**WORK ITEM**
Where in the entries below does "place" appear? Copy every line that has it.
[[ PROVIDED RECORDS, beginning ]]
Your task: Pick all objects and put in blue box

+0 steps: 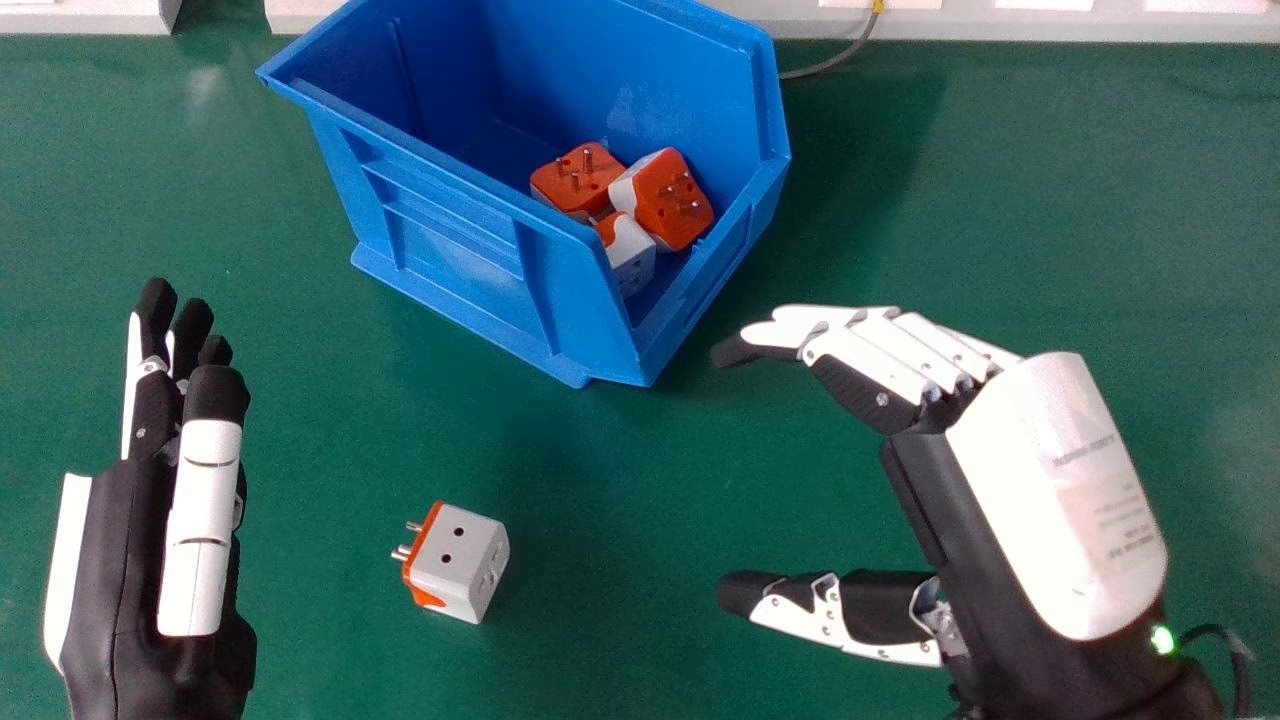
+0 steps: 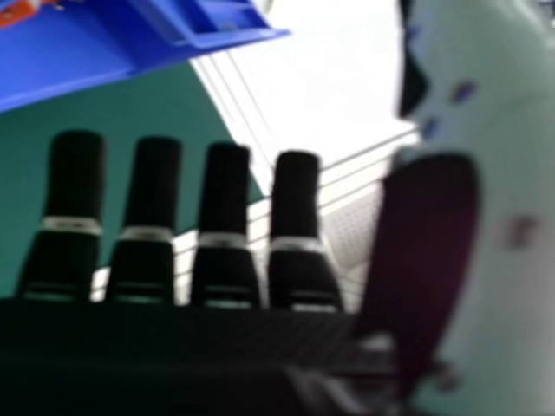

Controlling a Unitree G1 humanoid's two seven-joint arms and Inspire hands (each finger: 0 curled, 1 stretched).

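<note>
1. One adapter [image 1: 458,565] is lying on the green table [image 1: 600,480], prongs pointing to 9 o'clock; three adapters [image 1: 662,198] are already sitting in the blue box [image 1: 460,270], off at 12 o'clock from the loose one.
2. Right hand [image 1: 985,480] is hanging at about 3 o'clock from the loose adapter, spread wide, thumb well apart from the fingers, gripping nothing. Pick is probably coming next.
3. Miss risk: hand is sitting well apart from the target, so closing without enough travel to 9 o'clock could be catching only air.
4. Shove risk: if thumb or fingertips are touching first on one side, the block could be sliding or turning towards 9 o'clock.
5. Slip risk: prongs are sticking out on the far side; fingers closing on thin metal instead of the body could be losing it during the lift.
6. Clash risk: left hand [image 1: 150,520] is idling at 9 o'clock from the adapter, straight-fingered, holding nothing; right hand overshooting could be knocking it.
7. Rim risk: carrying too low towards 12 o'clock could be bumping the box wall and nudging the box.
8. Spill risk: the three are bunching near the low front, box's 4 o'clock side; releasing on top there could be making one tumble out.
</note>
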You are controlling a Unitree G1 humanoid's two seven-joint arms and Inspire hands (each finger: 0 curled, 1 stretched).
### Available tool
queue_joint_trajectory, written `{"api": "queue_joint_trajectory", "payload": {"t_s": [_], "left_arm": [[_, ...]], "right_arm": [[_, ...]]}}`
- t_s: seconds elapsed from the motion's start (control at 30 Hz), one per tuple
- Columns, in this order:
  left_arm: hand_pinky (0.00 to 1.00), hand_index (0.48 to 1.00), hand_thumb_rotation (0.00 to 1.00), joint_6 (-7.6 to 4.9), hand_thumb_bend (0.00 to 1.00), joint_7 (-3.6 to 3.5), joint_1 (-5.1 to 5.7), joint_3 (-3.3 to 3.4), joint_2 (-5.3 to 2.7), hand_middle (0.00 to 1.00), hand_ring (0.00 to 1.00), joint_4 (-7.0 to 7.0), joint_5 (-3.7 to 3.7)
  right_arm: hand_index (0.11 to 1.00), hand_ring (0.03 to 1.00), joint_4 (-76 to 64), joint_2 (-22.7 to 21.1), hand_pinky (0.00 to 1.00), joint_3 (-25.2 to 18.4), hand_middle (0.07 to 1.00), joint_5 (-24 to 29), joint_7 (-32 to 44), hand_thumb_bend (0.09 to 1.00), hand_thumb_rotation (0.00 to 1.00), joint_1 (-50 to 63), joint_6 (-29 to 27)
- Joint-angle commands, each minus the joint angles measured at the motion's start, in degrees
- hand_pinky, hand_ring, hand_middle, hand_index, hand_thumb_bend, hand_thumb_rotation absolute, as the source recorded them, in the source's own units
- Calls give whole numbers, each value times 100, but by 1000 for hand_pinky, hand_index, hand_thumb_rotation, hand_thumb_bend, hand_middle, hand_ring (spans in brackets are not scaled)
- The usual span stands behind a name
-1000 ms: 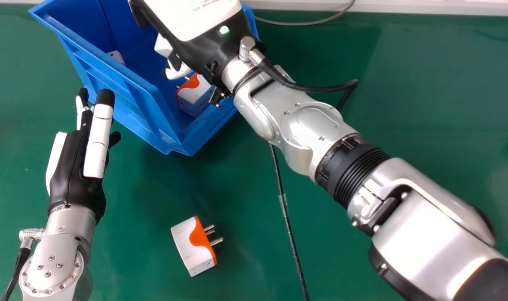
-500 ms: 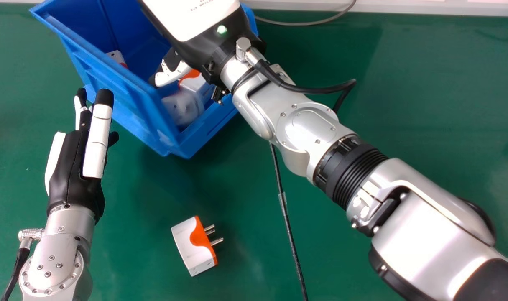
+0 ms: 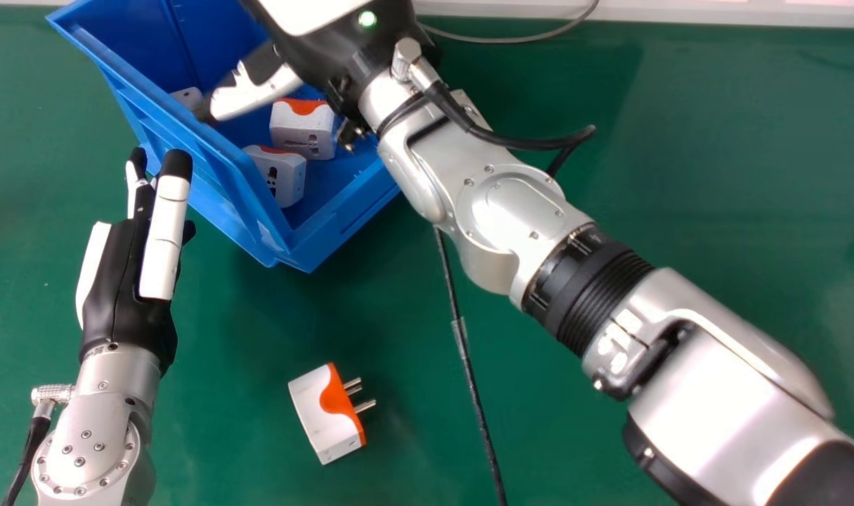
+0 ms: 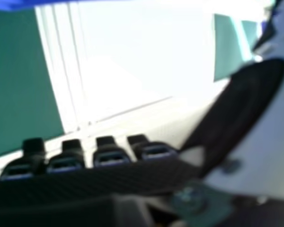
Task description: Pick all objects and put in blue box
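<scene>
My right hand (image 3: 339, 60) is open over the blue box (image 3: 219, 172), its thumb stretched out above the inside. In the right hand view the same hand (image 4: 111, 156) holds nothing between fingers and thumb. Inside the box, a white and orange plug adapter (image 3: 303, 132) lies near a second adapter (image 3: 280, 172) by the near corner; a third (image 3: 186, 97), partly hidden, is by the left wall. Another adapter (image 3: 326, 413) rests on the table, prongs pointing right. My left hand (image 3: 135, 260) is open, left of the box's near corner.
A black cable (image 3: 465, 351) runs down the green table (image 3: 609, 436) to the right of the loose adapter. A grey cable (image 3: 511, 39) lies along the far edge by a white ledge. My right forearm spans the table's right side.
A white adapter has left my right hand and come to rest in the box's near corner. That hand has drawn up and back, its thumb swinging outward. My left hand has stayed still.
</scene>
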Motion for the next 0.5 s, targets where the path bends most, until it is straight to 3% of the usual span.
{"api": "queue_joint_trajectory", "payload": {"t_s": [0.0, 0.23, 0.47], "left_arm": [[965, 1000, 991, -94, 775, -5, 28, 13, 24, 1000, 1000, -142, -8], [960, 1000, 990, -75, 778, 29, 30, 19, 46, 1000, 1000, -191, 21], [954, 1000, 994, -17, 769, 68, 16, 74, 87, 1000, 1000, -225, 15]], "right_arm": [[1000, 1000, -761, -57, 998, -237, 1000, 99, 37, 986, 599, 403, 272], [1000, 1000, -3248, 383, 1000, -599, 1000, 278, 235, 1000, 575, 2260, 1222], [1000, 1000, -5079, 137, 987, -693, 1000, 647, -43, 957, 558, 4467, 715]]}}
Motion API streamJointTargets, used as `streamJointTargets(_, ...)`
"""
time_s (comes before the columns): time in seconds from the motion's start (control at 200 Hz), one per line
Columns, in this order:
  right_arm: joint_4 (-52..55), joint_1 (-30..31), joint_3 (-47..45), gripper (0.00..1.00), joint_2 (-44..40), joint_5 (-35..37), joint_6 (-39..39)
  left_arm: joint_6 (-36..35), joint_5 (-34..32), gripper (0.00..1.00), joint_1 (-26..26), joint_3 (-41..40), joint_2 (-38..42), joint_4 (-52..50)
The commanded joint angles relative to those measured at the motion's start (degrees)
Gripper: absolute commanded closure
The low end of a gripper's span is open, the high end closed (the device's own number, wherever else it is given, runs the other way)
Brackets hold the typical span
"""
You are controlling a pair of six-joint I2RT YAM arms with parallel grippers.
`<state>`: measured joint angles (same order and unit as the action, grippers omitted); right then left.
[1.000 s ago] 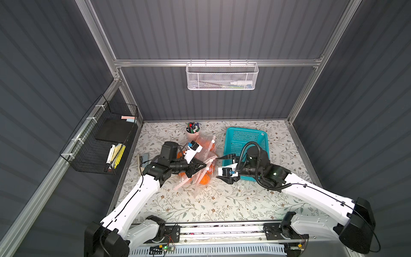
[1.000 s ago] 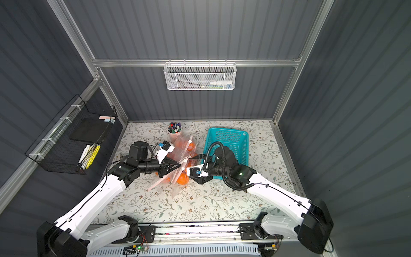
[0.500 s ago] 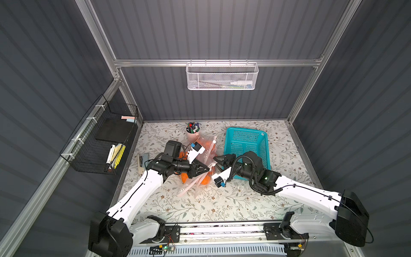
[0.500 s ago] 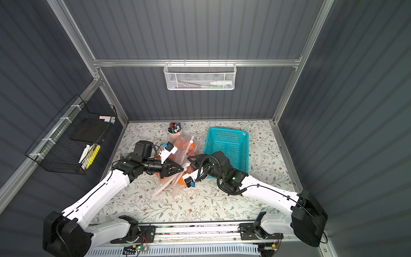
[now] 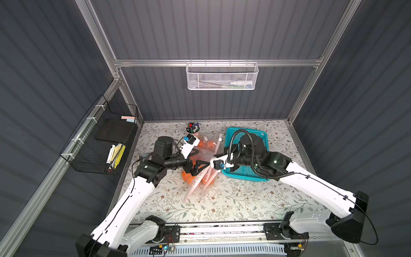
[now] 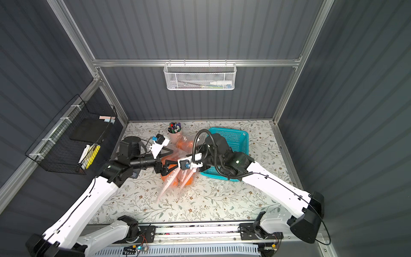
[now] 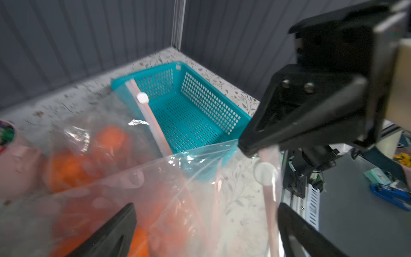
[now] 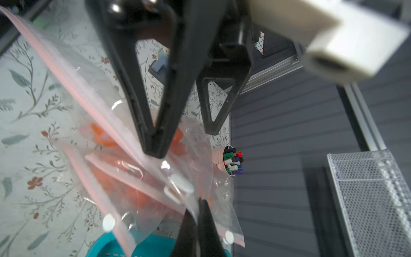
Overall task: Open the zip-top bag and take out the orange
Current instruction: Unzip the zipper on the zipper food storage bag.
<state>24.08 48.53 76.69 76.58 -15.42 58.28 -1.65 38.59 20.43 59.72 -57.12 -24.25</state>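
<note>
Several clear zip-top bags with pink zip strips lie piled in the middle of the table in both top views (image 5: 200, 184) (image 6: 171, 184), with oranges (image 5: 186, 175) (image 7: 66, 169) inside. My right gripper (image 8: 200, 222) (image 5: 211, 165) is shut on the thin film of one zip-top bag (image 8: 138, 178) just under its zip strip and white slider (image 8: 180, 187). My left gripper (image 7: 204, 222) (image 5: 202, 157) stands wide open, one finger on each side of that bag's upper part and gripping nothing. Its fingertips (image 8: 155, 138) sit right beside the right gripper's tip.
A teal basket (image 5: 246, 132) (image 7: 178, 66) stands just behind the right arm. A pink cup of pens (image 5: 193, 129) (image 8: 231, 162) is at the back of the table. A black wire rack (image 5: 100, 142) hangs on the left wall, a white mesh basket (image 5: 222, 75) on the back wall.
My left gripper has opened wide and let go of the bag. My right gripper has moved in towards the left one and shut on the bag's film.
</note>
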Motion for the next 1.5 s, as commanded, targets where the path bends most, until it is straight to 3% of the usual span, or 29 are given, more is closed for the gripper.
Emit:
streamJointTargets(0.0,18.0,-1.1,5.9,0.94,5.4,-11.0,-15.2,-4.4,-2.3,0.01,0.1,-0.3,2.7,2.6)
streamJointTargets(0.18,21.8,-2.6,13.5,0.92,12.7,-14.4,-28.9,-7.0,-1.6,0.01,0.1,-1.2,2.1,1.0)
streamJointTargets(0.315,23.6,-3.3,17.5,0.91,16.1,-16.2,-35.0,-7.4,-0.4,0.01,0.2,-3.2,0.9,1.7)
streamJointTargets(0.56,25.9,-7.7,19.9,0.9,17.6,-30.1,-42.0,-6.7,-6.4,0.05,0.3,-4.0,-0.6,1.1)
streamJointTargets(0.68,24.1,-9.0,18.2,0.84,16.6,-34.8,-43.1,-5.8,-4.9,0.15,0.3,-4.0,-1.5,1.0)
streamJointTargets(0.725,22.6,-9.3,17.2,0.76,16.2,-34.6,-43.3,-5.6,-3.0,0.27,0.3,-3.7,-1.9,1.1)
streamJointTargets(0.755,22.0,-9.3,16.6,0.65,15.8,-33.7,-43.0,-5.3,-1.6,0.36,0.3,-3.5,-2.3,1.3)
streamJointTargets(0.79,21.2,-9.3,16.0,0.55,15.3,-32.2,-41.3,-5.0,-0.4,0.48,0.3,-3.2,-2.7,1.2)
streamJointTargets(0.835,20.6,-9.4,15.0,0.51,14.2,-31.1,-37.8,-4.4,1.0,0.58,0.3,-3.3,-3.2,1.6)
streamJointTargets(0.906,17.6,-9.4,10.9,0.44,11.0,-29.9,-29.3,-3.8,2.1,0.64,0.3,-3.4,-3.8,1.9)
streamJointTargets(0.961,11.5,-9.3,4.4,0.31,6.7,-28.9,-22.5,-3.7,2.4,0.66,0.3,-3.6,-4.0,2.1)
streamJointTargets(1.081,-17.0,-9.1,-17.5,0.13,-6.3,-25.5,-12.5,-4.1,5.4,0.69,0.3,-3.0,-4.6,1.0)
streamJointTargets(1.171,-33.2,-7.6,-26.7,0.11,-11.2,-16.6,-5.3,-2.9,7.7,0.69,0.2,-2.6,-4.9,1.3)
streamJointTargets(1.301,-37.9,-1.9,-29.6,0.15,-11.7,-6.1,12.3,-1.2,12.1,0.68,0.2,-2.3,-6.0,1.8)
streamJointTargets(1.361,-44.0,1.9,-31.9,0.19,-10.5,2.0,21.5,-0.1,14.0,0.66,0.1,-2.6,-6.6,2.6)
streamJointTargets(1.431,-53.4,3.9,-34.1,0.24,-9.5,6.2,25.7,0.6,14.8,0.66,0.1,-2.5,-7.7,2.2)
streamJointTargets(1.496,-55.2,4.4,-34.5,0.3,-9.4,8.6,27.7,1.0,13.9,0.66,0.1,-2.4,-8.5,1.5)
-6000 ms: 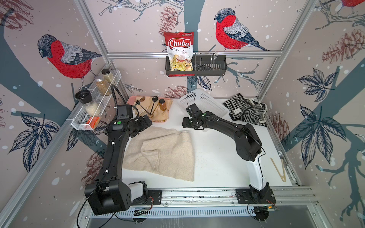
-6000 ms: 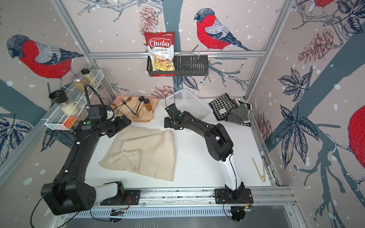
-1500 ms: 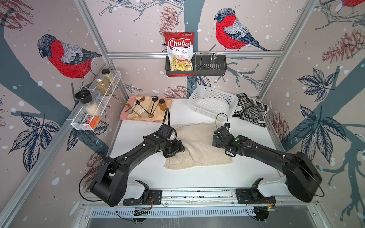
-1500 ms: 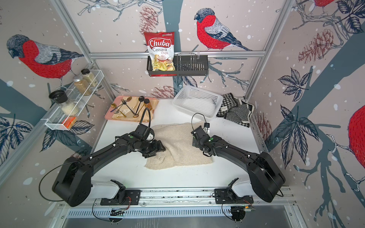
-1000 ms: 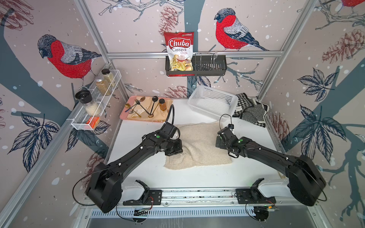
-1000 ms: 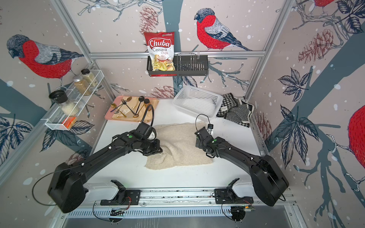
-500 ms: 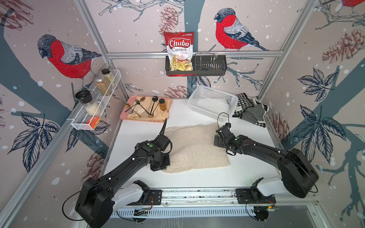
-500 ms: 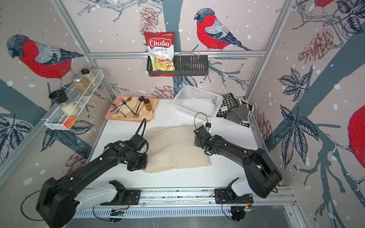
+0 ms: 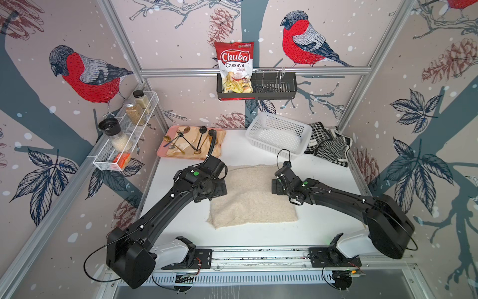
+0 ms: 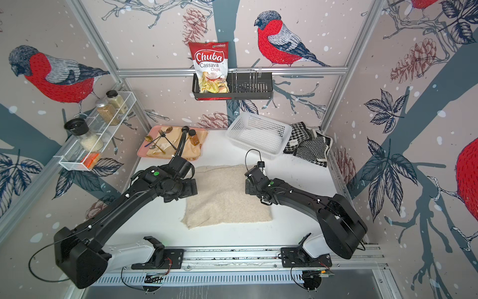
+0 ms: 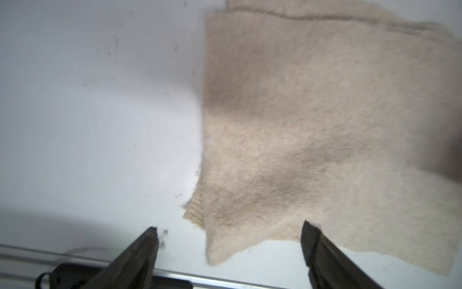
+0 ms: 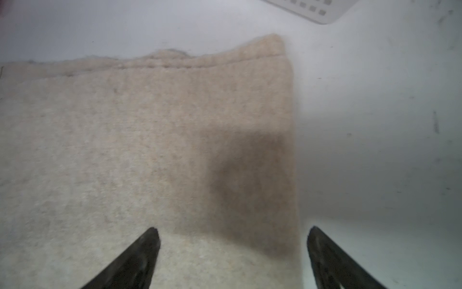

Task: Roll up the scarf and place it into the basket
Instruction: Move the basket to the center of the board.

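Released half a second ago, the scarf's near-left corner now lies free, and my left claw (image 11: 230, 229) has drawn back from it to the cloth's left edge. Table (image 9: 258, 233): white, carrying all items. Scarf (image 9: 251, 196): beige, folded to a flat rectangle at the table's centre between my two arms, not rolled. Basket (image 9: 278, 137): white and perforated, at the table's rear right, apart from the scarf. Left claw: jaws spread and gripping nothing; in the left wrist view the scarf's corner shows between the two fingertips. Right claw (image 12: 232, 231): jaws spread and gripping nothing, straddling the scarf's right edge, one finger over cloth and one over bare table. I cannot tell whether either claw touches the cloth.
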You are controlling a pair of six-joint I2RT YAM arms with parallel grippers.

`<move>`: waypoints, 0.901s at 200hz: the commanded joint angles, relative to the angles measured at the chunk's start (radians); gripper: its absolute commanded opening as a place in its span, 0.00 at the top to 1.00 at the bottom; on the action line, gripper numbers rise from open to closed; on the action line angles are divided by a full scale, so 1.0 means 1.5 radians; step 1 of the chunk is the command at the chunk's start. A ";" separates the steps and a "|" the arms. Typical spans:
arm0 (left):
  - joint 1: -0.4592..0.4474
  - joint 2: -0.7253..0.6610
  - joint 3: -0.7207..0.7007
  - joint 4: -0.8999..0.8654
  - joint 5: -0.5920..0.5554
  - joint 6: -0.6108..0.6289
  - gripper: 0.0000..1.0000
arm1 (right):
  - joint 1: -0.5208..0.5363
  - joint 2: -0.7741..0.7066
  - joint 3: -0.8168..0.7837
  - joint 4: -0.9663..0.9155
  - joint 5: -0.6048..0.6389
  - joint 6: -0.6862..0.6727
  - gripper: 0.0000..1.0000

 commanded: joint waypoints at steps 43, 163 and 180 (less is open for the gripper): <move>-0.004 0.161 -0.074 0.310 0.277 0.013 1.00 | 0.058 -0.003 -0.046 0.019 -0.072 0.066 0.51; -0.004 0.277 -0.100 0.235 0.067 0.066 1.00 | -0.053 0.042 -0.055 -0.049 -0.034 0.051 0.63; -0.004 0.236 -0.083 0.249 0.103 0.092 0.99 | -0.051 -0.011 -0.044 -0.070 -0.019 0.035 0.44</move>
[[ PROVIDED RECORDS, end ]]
**RESPONSE AREA**
Task: Roll up the scarf and place it into the basket
`<move>`: waypoints, 0.901s at 200hz: the commanded joint angles, relative to the angles measured at the chunk's start (radians); gripper: its absolute commanded opening as a place in its span, 0.00 at the top to 1.00 at the bottom; on the action line, gripper numbers rise from open to closed; on the action line angles are divided by a full scale, so 1.0 means 1.5 radians; step 1 of the chunk is the command at the chunk's start. A ";" separates the steps and a "|" the arms. Typical spans:

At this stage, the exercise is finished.